Le média EU press rapporte que la commission européenne organisera une consultation à huis clos sur le règlement omnibus ce jeudi 6 février. L’ordre du jour comprend des discussions d’une heure sur les dossiers clés suivants la Directive relative à la publication d’informations en matière de durabilité par les entreprises (CSRD), la Corporate Sustainability Due Diligence Directive (CSDDD), la taxonomie verte de l’UE, le Mécanisme d’Ajustement Carbone aux Frontières (CBAM). Une heure pour « simplifier » 4 dossiers ?
Simplifier au nom de la compétitivité économique comme l’a recommandé le rapport Draghi, simplifier au nom de la multiplicité des textes, simplifier au nom de la nécessaire prospérité de l’Europe dans un contexte mondial aux équilibres fragiles. La Commission européenne s’apprête à publier, le 26 février prochain, un important paquet législatif appelé « omnibus » destiné à réduire les charges administratives et réglementaires pesant sur les entreprises européennes, notamment en matière de rapport de durabilité et de devoir de vigilance, tout en maintenant les objectifs de transition écologique.

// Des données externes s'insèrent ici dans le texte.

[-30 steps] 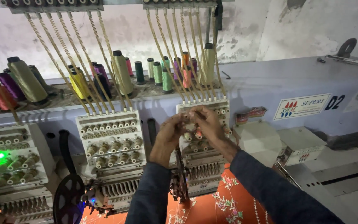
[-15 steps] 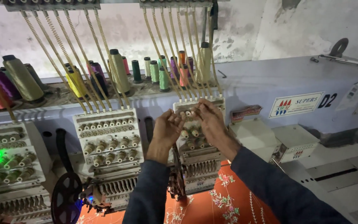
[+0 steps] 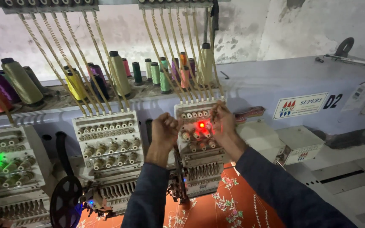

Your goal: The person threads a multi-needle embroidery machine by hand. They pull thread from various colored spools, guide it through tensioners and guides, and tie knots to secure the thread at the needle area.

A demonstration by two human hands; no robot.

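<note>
Pinching at the red-lit tension head (image 3: 197, 126), the left hand (image 3: 164, 128) is fisted, the right hand (image 3: 221, 122) fingers together, perhaps on fine, limp, breakable thread

Above the left hand (image 3: 164, 128), shiny thread cones (image 3: 118, 74) stand. Below it lies soft orange cloth (image 3: 210, 211). The machine head (image 3: 197, 139) beside it looks like smooth plastic.

This is an embroidery workshop, because one long multi-head embroidery machine (image 3: 275, 84) fills the view. Above its white tension heads (image 3: 108, 137) stand many thread cones (image 3: 119, 74) of different colours on a shelf, and under the heads lies orange cloth (image 3: 216, 207) with stitched flowers. Behind the machine is a stained, peeling wall (image 3: 275, 29).
</note>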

Depuis des mois les grandes entreprises se préparent à publier dans leur rapport de gestion ou dans un rapport distinct des informations en matière de durabilité ou un état de durabilité qui résultent de la Directive CSRD transposée en un temps record par la France. Elles se préparent aussi, en application de la directive CS3D qui reste à transposer, à intégrer à un horizon plus éloigné (2027-2029) le devoir de vigilance dans les politiques et les systèmes de gestion des risques de l’entreprise et à adopter, puis mettre en œuvre un plan de transition pour l’atténuation du changement climatique. Beaucoup ont embauché et ont formé leur personnel afin d’être prêtes à publier le rapport de durabilité, attendu notamment par les investisseurs responsables. Dans ces règlementations, la lutte contre la corruption figure en bonne place.
Au nom de la simplification, faut-il que les acteurs économiques renoncent à mettre en œuvre et à divulguer leur politique en matière de lutte contre la corruption pour être plus compétitif et mieux armé face aux défis sociétaux actuels, alors même que la corruption ronge nos économies, menace la sécurité quotidienne de nos concitoyens, accroît le déficit concurrentiel, et mine la compétitivité des entreprises ?
Quelle cohérence y a-t-il à expliquer aujourd’hui que leurs efforts étaient inutiles après leur avoir demandé d’être le fer de lance de la transition climatique et de la nécessaire garantie du respect des droits humains ? Derrière cette simplification, comment ne pas y voir un affaiblissement des standards en matière de durabilité, de protection de l’environnement, de protection des droits humains et au cœur de tout cela, de la lutte contre la corruption ?
Lutter contre la corruption implique de rendre compte et de divulguer les informations utiles à l’appréciation de l’engagement de l’instance dirigeante, seule à même de porter les valeurs d’une éthique des affaires.
Les textes sont complexes : donnons aux entreprises le temps de s’y acclimater, accompagnons les pour transformer la contrainte règlementaire en opportunité de réflexions autour de sujets incontournables qui affaiblissent leur dynamique et la concurrence.
Dans ce contexte, Transparency International France, qui s’adresse aux entreprises et les accompagne dans leurs politiques d’intégrité, regrette l’absence totale de lisibilité de la Commission européenne dans ses annonces de « simplification ». Elle ne peut qu’y voir le recul des combats menés pour que la lutte contre la corruption soit mieux prise en compte par les acteurs privés dans la réalisation de leur objet social. Elle souhaite en tout cas que les organisations de la société civile soient associées au même titre que les opérateurs industriels aux arbitrages qui seront rendus en matière de simplification.